What to produce:
A verbatim copy of every entry is required.

Dataset excerpts:
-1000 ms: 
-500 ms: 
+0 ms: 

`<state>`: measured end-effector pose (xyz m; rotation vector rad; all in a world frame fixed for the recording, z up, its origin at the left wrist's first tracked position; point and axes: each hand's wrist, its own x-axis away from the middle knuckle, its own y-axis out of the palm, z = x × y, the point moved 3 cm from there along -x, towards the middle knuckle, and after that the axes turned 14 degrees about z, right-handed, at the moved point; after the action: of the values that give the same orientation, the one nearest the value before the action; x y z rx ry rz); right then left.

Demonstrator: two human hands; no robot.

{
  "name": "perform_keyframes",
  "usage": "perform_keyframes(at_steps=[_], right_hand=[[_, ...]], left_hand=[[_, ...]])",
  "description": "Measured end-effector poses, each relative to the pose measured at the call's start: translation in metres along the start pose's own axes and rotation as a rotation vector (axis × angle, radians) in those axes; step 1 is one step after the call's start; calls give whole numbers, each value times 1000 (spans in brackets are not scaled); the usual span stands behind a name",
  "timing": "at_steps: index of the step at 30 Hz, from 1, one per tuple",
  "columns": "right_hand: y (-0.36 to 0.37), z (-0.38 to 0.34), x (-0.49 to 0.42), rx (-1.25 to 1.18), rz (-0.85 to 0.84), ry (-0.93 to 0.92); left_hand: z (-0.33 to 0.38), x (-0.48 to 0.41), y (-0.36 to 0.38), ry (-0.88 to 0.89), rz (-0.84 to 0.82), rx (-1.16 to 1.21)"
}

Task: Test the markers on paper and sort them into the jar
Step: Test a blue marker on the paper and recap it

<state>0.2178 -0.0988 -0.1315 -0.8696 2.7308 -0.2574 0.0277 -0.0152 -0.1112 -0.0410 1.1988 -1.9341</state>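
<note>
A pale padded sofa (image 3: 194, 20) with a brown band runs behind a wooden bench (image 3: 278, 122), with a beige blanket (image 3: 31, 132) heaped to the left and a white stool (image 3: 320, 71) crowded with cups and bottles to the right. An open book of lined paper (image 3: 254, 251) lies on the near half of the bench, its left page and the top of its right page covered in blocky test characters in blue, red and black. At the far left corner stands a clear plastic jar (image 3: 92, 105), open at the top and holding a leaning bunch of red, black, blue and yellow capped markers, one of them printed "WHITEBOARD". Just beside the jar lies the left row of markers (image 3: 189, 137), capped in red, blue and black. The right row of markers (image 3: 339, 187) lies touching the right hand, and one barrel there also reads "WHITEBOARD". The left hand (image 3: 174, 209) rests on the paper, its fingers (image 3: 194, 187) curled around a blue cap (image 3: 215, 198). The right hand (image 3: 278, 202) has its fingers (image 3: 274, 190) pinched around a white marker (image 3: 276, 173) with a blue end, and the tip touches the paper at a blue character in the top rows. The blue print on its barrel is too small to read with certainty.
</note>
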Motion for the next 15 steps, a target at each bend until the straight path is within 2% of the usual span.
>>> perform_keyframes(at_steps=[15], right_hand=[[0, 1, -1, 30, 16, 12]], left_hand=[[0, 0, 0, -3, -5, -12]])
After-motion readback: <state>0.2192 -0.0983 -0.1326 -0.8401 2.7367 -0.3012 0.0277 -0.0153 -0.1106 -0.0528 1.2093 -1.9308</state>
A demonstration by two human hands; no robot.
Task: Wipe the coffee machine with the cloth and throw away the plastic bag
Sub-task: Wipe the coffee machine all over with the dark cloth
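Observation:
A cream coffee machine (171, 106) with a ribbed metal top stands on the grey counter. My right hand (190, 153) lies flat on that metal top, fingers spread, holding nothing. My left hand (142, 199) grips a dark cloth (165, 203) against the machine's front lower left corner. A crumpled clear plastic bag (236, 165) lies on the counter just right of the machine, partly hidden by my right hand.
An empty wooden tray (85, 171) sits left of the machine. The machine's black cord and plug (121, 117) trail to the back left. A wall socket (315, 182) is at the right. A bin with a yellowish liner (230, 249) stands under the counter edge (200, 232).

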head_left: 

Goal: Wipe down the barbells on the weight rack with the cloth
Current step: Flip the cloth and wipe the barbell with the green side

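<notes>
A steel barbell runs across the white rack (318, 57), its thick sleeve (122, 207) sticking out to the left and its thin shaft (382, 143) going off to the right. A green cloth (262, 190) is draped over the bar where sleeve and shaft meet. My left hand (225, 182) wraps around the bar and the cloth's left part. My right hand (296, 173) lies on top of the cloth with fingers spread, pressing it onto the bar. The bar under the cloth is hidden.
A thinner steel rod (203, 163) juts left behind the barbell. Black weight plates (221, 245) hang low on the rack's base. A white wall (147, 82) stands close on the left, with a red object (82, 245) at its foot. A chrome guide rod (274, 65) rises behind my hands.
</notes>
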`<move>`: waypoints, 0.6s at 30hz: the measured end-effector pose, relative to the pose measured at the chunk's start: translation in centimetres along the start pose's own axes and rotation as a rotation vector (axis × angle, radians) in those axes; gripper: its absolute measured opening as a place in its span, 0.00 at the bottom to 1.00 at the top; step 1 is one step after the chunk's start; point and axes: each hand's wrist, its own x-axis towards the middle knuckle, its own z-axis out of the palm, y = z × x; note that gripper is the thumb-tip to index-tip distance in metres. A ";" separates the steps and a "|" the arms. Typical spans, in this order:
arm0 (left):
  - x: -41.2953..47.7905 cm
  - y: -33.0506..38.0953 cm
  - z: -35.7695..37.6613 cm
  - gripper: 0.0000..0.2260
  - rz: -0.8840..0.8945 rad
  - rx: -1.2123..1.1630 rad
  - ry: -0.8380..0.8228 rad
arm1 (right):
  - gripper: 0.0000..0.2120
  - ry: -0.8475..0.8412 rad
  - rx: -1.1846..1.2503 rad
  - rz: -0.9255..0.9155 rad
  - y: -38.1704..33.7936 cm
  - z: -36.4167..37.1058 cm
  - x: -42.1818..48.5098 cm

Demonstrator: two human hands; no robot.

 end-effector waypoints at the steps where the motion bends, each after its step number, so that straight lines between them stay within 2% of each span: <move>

Solved exercise:
-1000 ms: 
-500 ms: 
+0 ms: 

`<state>`: measured end-effector pose (xyz m; rotation vector rad; all in a world frame fixed for the recording, z up, its origin at the left wrist's first tracked position; point and axes: each hand's wrist, its own x-axis away from the middle knuckle, its own y-axis out of the palm, z = x × y, the point moved 3 cm from there along -x, towards the middle knuckle, and after that the axes turned 14 degrees about z, right-handed, at the moved point; after the action: of the values that give the same orientation, the one nearest the value before the action; x y z rx ry rz); right then left.

Demonstrator: two human hands; no robot.

{
  "name": "perform_keyframes",
  "usage": "perform_keyframes(at_steps=[_], right_hand=[[_, ...]], left_hand=[[_, ...]])",
  "description": "Measured end-effector poses, each relative to the pose measured at the call's start: translation in metres along the start pose's own axes and rotation as a rotation vector (axis × angle, radians) in those axes; step 1 is one step after the call's start; calls give whole numbers, each value times 1000 (spans in brackets are not scaled); the usual span stands behind a name",
  "timing": "at_steps: index of the step at 30 Hz, from 1, one per tuple",
  "columns": "right_hand: y (-0.36 to 0.37), z (-0.38 to 0.34), x (-0.49 to 0.42), rx (-1.25 to 1.18), rz (-0.85 to 0.84), ry (-0.93 to 0.92); left_hand: z (-0.33 to 0.38), x (-0.48 to 0.41), y (-0.36 to 0.38), ry (-0.88 to 0.89), rz (-0.84 to 0.82), rx (-1.16 to 1.21)"
}

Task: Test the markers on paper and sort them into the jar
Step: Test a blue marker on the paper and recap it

<state>0.2178 -0.0988 -0.1315 -0.8696 2.7308 -0.2574 0.0277 -0.0152 -0.1112 -0.0410 1.1988 -1.9341</state>
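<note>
A pale padded sofa (image 3: 194, 20) with a brown band runs behind a wooden bench (image 3: 278, 122), with a beige blanket (image 3: 31, 132) heaped to the left and a white stool (image 3: 320, 71) crowded with cups and bottles to the right. An open book of lined paper (image 3: 254, 251) lies on the near half of the bench, its left page and the top of its right page covered in blocky test characters in blue, red and black. At the far left corner stands a clear plastic jar (image 3: 92, 105), open at the top and holding a leaning bunch of red, black, blue and yellow capped markers, one of them printed "WHITEBOARD". Just beside the jar lies the left row of markers (image 3: 189, 137), capped in red, blue and black. The right row of markers (image 3: 339, 187) lies touching the right hand, and one barrel there also reads "WHITEBOARD". The left hand (image 3: 174, 209) rests on the paper, its fingers (image 3: 194, 187) curled around a blue cap (image 3: 215, 198). The right hand (image 3: 278, 202) has its fingers (image 3: 274, 190) pinched around a white marker (image 3: 276, 173) with a blue end, and the tip touches the paper at a blue character in the top rows. The blue print on its barrel is too small to read with certainty.
</note>
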Motion for the next 15 steps, a target at each bend until the straight path is within 2% of the usual span.
>>> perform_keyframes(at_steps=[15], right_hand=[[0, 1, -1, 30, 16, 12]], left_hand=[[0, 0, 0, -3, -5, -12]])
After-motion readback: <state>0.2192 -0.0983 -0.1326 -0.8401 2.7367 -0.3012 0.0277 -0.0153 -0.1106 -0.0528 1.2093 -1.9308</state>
A demonstration by two human hands; no robot.
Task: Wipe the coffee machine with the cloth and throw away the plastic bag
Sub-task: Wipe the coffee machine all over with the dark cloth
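Observation:
A cream coffee machine (171, 106) with a ribbed metal top stands on the grey counter. My right hand (190, 153) lies flat on that metal top, fingers spread, holding nothing. My left hand (142, 199) grips a dark cloth (165, 203) against the machine's front lower left corner. A crumpled clear plastic bag (236, 165) lies on the counter just right of the machine, partly hidden by my right hand.
An empty wooden tray (85, 171) sits left of the machine. The machine's black cord and plug (121, 117) trail to the back left. A wall socket (315, 182) is at the right. A bin with a yellowish liner (230, 249) stands under the counter edge (200, 232).
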
head_left: 

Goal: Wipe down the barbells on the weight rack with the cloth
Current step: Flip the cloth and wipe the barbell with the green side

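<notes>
A steel barbell runs across the white rack (318, 57), its thick sleeve (122, 207) sticking out to the left and its thin shaft (382, 143) going off to the right. A green cloth (262, 190) is draped over the bar where sleeve and shaft meet. My left hand (225, 182) wraps around the bar and the cloth's left part. My right hand (296, 173) lies on top of the cloth with fingers spread, pressing it onto the bar. The bar under the cloth is hidden.
A thinner steel rod (203, 163) juts left behind the barbell. Black weight plates (221, 245) hang low on the rack's base. A white wall (147, 82) stands close on the left, with a red object (82, 245) at its foot. A chrome guide rod (274, 65) rises behind my hands.
</notes>
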`<move>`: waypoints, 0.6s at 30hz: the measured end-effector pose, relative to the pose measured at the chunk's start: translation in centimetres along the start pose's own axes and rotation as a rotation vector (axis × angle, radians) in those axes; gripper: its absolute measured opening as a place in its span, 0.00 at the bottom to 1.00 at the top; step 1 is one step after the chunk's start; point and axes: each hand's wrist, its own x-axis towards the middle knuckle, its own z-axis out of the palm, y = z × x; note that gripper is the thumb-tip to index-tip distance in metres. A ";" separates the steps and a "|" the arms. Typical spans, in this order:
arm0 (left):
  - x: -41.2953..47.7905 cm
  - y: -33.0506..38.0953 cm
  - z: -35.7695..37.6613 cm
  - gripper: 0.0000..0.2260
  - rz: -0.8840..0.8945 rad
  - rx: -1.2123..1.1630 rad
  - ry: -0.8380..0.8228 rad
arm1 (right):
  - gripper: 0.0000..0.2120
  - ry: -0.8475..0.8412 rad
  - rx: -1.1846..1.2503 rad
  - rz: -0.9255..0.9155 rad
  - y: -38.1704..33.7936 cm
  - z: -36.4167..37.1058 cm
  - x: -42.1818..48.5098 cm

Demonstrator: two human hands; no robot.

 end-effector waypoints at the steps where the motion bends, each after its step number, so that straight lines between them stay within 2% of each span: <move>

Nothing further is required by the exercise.